** Opening Material provided block **
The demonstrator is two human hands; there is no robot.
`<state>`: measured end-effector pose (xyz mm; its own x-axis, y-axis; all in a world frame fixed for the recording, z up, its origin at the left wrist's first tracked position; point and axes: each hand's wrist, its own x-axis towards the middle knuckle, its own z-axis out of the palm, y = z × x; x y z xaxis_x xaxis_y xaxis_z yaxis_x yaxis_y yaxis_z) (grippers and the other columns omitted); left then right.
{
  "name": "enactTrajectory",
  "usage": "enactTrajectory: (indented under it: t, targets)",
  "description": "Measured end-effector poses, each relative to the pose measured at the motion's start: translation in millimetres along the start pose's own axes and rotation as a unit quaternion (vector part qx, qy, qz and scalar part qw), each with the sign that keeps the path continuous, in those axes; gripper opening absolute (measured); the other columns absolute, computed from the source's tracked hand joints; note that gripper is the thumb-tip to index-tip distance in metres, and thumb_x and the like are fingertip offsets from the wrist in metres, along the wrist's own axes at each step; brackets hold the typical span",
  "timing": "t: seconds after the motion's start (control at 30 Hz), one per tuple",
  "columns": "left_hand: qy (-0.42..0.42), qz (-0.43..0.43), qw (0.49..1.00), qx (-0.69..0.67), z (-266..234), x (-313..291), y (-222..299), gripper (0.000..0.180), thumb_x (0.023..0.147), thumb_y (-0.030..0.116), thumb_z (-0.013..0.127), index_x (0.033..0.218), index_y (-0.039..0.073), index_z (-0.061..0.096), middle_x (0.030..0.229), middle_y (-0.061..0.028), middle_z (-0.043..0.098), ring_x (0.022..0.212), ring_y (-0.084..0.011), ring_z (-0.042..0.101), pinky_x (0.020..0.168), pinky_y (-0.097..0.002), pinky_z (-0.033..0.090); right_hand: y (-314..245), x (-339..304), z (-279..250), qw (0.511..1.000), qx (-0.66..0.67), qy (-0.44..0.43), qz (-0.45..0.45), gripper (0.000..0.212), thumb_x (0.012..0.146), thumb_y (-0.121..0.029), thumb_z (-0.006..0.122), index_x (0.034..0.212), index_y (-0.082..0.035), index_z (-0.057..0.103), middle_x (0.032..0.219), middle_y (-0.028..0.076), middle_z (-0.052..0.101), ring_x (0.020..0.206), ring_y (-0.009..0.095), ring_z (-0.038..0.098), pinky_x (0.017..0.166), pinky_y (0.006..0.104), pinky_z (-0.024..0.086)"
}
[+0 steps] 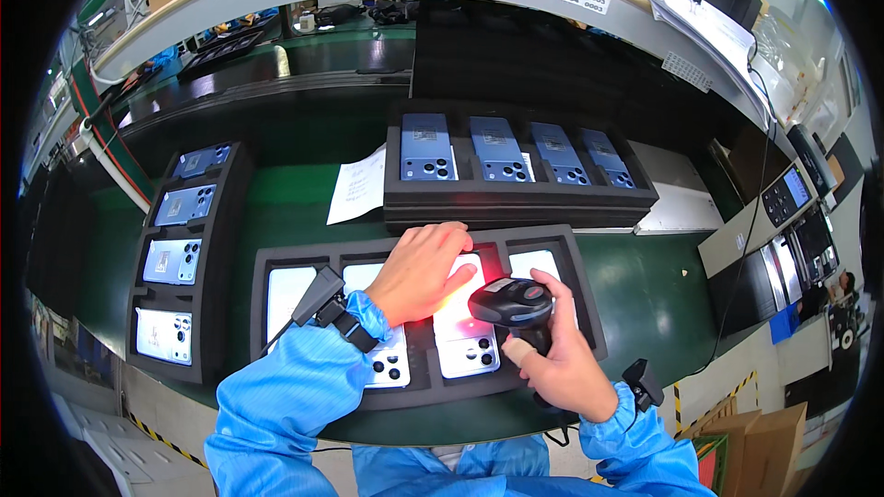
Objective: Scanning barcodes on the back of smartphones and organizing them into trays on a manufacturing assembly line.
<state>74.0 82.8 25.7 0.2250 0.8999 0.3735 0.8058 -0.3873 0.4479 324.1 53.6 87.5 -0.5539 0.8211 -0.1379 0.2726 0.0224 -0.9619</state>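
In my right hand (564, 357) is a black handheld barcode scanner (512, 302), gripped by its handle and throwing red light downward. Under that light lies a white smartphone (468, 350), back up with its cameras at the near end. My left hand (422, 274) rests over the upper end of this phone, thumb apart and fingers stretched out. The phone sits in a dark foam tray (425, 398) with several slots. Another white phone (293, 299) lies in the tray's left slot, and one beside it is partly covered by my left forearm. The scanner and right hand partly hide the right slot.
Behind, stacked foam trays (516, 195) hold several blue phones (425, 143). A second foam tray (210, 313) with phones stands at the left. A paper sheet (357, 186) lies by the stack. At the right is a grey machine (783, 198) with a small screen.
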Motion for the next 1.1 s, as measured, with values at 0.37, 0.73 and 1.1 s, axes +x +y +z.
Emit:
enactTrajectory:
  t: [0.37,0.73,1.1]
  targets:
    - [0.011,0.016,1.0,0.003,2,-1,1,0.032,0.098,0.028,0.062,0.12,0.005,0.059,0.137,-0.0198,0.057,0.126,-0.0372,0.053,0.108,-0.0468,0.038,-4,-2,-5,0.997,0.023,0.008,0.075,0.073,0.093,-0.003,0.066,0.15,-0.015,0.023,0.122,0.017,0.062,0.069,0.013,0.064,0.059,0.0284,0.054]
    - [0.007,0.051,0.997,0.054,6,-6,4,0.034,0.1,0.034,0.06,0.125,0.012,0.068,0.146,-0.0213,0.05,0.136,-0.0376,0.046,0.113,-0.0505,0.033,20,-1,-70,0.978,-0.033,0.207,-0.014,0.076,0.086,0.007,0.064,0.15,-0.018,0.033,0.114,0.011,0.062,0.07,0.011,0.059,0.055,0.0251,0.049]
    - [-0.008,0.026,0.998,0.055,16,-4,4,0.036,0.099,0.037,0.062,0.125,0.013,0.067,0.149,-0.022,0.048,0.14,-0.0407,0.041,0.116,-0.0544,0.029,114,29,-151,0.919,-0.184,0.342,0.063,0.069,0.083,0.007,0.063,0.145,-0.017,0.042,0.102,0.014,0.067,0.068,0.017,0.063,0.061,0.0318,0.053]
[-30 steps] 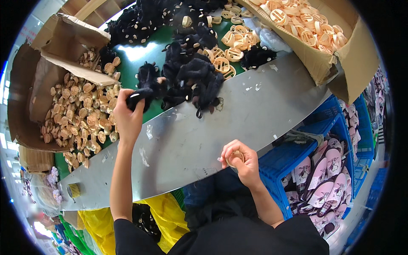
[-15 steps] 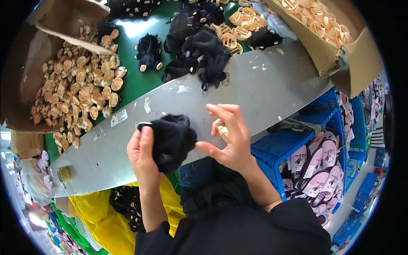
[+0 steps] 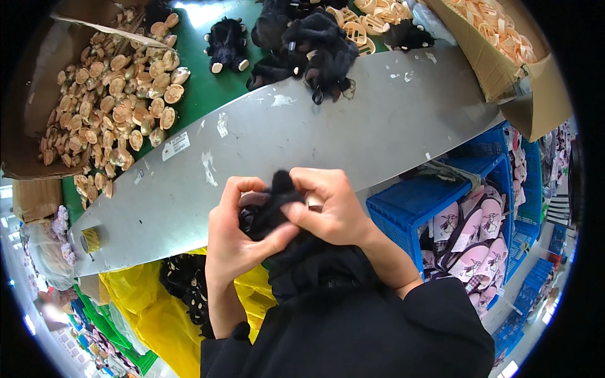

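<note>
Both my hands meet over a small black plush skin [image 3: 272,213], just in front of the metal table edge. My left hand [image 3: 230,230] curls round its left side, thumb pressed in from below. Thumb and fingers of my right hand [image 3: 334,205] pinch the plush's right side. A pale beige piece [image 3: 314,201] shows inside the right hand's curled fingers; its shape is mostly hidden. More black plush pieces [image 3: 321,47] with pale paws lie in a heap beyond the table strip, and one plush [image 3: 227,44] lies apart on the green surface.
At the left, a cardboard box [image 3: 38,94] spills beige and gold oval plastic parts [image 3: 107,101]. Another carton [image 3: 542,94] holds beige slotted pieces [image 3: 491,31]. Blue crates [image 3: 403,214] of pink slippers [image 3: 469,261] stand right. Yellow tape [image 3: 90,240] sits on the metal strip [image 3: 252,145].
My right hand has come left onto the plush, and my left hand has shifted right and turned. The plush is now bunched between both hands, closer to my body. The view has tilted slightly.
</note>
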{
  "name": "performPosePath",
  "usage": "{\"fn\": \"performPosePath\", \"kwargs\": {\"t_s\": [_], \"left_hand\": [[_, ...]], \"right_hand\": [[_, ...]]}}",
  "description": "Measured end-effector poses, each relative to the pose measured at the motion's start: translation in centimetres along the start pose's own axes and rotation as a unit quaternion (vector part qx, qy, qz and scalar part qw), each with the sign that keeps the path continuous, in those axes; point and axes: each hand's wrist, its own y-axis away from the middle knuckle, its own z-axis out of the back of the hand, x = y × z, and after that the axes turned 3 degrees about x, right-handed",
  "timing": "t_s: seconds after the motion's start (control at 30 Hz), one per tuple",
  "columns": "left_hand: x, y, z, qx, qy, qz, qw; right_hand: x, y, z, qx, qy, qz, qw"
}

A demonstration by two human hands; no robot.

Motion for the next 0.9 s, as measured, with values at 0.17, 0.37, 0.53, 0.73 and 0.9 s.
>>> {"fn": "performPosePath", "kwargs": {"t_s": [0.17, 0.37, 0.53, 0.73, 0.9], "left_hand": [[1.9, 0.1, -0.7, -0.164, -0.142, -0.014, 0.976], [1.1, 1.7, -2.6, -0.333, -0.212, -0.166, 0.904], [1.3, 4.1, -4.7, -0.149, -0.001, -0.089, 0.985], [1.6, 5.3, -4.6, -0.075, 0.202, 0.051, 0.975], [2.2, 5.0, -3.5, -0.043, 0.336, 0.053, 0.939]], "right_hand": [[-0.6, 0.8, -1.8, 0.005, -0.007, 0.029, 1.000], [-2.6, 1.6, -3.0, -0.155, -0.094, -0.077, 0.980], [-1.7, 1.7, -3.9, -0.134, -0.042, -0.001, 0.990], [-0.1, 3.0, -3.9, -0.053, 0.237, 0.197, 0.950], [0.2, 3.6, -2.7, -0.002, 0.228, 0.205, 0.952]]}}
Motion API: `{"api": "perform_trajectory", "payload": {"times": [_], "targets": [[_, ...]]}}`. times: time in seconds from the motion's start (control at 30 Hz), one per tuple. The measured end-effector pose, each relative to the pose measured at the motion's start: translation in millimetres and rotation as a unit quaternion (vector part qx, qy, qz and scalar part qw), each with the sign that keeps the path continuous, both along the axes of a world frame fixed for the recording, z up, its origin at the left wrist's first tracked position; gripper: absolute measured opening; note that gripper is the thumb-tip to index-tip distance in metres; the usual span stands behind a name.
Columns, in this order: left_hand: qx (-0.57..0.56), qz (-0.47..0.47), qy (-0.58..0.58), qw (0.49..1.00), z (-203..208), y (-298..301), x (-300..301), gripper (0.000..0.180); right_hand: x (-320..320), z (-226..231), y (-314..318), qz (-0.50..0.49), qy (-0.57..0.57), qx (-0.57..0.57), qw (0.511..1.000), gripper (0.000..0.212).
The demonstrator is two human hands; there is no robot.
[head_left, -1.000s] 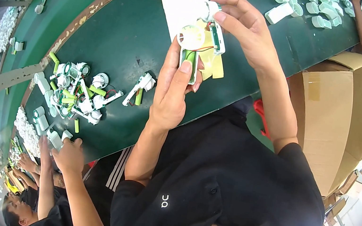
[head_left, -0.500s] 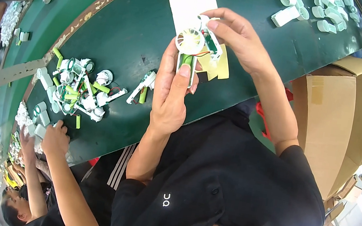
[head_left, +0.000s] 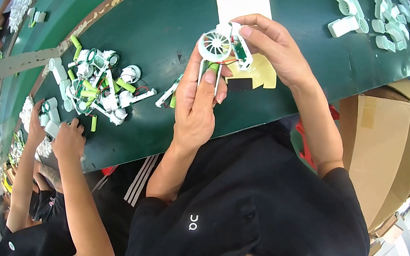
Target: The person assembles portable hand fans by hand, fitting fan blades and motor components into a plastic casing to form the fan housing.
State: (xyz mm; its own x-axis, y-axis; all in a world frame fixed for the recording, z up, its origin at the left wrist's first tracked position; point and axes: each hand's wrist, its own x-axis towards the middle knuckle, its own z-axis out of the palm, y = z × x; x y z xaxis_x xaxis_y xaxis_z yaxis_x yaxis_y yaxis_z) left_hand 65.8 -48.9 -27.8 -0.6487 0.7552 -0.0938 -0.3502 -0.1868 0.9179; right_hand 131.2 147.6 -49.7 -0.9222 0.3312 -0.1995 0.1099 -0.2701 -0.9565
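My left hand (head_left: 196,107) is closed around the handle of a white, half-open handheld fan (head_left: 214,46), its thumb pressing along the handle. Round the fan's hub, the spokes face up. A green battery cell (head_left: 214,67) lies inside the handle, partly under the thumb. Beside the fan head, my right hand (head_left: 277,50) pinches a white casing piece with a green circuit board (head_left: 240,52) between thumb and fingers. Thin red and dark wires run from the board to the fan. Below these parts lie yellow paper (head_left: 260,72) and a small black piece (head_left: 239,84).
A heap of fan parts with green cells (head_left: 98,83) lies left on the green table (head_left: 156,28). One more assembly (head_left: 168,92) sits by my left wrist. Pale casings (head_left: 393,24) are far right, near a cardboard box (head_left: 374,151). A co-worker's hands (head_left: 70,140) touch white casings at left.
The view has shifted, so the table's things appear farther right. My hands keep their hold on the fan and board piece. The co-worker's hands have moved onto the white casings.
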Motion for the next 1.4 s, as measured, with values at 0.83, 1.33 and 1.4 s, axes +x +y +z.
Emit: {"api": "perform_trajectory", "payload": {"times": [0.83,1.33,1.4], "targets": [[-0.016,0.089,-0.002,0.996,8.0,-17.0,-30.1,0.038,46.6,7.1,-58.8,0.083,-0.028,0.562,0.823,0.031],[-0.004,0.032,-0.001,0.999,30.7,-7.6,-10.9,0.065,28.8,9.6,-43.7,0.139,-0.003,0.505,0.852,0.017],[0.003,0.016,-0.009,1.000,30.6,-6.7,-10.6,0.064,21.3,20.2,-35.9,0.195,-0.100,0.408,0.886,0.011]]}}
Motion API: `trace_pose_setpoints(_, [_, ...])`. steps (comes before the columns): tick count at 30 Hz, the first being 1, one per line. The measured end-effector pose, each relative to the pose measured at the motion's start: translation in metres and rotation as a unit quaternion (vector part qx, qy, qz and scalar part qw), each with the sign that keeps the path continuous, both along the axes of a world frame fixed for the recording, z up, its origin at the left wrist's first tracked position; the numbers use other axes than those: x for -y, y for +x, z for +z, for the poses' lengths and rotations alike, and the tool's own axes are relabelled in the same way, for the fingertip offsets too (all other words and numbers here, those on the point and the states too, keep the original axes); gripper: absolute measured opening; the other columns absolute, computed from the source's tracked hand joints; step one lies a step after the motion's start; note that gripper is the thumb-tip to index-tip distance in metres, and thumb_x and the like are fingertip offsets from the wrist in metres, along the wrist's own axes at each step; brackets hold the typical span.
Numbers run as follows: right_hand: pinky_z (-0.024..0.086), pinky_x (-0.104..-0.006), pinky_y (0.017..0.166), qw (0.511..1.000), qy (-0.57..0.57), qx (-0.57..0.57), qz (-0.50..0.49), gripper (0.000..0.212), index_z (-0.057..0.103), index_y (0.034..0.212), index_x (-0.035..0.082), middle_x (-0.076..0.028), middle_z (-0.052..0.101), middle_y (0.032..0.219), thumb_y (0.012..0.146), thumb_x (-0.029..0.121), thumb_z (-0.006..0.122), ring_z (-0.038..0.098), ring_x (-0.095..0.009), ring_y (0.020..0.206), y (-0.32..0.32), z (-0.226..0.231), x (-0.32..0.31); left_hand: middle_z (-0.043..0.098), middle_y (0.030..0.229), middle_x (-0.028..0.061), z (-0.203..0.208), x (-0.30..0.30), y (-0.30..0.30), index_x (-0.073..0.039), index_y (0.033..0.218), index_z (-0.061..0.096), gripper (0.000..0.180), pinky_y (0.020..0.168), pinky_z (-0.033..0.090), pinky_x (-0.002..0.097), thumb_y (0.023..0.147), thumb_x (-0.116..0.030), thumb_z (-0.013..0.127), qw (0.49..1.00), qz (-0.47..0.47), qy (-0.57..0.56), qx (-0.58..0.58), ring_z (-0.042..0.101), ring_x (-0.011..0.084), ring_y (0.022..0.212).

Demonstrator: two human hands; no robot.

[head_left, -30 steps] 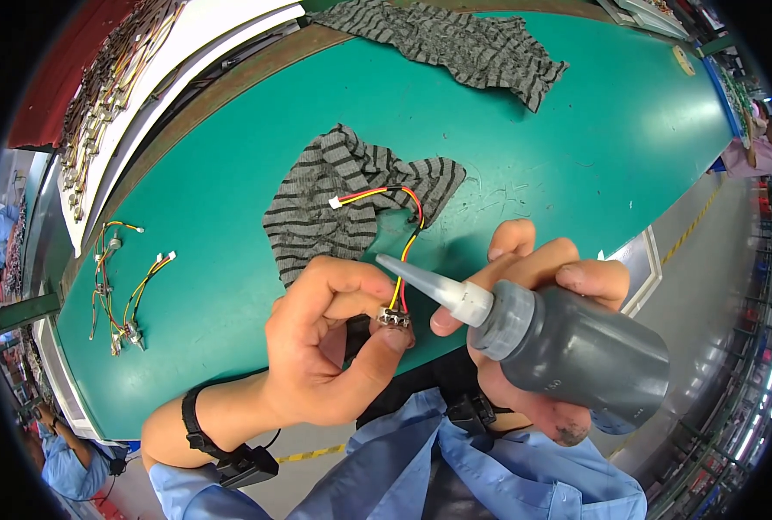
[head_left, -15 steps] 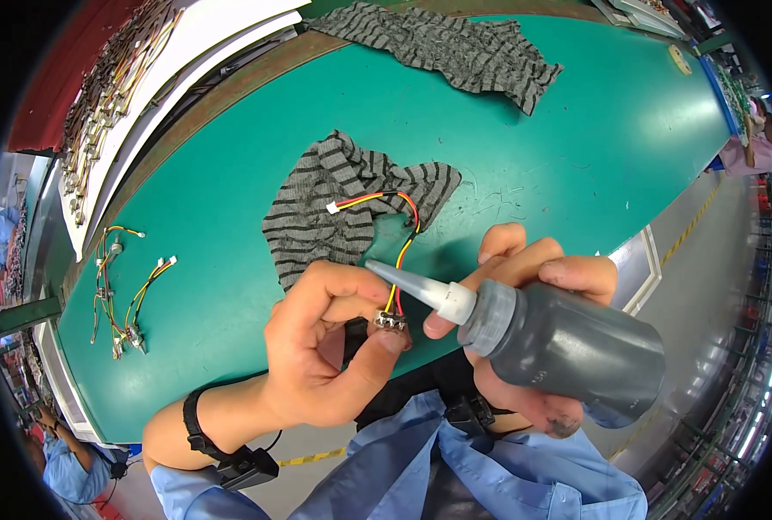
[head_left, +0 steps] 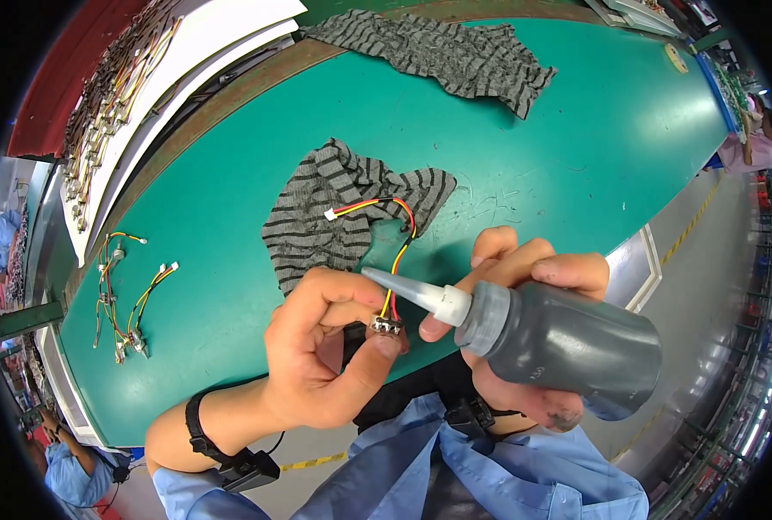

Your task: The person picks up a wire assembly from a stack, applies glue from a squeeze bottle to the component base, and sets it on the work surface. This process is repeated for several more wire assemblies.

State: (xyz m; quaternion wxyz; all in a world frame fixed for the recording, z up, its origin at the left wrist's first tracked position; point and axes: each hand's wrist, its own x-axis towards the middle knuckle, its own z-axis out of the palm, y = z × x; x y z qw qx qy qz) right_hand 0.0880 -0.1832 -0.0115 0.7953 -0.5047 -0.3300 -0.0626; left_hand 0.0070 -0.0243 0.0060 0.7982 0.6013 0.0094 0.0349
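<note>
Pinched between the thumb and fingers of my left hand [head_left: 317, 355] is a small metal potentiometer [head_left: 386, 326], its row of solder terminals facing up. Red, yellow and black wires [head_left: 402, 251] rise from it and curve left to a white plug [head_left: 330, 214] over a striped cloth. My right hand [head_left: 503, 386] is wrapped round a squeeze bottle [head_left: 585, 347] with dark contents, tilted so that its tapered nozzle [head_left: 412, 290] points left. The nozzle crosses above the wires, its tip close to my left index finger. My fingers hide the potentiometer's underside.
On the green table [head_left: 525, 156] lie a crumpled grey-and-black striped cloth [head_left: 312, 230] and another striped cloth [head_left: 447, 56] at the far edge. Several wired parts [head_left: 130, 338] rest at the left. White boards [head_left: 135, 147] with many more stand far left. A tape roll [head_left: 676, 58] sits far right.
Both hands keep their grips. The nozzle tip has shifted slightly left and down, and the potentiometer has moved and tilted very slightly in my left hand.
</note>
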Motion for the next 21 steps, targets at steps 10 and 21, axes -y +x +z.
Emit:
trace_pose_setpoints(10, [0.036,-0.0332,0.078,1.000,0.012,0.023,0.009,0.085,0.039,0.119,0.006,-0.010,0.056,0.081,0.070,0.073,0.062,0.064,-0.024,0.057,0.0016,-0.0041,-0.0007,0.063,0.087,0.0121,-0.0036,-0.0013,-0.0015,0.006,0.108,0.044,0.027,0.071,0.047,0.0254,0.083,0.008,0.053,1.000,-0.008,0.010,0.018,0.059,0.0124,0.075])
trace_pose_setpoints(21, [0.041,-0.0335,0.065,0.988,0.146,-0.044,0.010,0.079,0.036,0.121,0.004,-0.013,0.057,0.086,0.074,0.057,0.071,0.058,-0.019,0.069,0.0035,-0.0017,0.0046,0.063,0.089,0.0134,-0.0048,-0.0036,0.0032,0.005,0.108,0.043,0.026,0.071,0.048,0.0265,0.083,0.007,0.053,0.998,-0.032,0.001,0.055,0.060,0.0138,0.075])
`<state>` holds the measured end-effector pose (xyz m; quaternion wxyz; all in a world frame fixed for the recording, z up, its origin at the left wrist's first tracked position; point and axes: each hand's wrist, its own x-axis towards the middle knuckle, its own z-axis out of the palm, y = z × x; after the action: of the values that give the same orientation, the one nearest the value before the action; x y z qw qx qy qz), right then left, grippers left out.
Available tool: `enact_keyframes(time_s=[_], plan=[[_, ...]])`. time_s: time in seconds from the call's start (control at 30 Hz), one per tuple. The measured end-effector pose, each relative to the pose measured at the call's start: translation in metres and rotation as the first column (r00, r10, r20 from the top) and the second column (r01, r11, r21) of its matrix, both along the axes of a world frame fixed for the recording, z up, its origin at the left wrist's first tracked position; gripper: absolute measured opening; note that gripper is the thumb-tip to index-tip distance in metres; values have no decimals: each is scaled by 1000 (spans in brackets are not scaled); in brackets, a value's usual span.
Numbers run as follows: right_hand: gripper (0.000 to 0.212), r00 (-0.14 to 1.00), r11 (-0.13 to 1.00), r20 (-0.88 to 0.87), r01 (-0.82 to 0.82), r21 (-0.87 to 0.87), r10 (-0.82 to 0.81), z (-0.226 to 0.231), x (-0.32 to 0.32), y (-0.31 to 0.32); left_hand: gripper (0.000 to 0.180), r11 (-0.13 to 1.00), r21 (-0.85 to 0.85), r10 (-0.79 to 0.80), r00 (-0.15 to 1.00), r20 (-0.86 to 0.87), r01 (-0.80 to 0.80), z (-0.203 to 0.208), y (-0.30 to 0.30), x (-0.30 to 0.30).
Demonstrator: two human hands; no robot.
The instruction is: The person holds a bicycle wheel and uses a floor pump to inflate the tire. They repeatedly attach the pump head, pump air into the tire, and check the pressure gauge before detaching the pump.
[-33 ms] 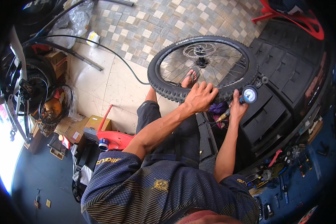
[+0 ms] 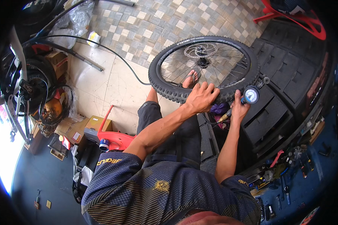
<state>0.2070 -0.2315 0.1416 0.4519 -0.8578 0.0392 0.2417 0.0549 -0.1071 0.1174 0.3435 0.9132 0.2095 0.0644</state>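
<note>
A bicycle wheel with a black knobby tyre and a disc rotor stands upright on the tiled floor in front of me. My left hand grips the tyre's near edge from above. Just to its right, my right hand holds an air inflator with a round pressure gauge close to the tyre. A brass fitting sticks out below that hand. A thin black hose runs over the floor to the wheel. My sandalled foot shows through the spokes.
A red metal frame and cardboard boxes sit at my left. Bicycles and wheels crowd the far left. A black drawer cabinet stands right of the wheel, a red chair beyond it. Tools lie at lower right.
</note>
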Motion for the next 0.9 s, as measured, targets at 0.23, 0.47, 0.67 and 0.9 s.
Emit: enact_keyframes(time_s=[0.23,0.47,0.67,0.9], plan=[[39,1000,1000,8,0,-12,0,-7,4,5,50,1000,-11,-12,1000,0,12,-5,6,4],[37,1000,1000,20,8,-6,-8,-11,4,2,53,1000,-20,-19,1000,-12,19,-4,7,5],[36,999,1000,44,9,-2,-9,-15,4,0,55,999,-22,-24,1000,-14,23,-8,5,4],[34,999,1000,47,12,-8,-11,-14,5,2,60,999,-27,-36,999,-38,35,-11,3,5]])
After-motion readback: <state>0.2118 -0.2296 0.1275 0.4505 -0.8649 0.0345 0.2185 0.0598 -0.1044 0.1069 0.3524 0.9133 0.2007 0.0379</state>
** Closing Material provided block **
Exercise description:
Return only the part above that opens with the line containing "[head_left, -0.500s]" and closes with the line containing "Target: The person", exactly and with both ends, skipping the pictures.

Written solution:
[head_left, -0.500s] 
[head_left, +0.000s] 
Target: The person assembles portable hand fans by hand, fitting fan blades and motor components into a plastic casing to form the fan housing.

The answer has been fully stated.